**ACTIVITY**
Count the lines below that hold the string "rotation". Give only that number.

==== RECORDED INFORMATION

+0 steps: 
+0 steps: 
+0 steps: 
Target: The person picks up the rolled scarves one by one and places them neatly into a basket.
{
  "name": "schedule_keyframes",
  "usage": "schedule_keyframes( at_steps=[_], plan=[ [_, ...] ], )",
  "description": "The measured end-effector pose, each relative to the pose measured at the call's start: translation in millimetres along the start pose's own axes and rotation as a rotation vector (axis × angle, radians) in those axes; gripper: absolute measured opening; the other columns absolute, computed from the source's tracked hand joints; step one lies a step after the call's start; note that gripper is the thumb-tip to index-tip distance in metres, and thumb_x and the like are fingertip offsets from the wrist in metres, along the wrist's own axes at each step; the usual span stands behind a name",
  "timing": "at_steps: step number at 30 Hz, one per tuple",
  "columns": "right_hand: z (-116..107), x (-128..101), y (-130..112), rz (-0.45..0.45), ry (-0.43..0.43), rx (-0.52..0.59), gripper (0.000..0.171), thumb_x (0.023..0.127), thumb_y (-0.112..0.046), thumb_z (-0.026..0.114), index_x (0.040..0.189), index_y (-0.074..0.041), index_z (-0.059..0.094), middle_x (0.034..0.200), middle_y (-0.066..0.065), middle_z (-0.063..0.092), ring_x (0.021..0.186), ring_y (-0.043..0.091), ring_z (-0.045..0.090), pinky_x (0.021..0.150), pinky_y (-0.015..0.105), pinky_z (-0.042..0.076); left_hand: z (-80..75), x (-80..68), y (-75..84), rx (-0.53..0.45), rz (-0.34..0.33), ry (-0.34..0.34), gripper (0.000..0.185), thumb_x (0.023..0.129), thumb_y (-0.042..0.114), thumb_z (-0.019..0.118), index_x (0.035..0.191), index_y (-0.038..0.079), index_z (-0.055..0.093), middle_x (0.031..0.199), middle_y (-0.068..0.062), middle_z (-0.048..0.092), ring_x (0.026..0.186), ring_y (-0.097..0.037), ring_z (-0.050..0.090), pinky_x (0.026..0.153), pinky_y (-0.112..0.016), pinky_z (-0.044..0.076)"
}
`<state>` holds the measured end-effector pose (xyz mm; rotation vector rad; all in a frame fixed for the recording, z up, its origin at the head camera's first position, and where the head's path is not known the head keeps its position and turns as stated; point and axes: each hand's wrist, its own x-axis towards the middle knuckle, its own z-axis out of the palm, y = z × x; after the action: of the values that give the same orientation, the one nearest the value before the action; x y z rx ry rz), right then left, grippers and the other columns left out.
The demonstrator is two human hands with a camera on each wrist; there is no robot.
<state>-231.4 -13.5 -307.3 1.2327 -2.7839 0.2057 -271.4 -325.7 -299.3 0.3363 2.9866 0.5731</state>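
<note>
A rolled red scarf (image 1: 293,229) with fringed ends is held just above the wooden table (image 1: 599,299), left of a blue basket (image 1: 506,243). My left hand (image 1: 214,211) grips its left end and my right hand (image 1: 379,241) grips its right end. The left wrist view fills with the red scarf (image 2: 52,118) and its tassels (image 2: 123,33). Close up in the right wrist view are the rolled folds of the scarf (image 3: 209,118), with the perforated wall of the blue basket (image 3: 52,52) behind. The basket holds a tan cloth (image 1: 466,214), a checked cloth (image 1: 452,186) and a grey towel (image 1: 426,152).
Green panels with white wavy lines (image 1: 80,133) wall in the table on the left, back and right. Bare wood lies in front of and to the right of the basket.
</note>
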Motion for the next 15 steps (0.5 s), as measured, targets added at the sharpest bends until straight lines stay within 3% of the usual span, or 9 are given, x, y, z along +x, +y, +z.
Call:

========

**RESPONSE**
2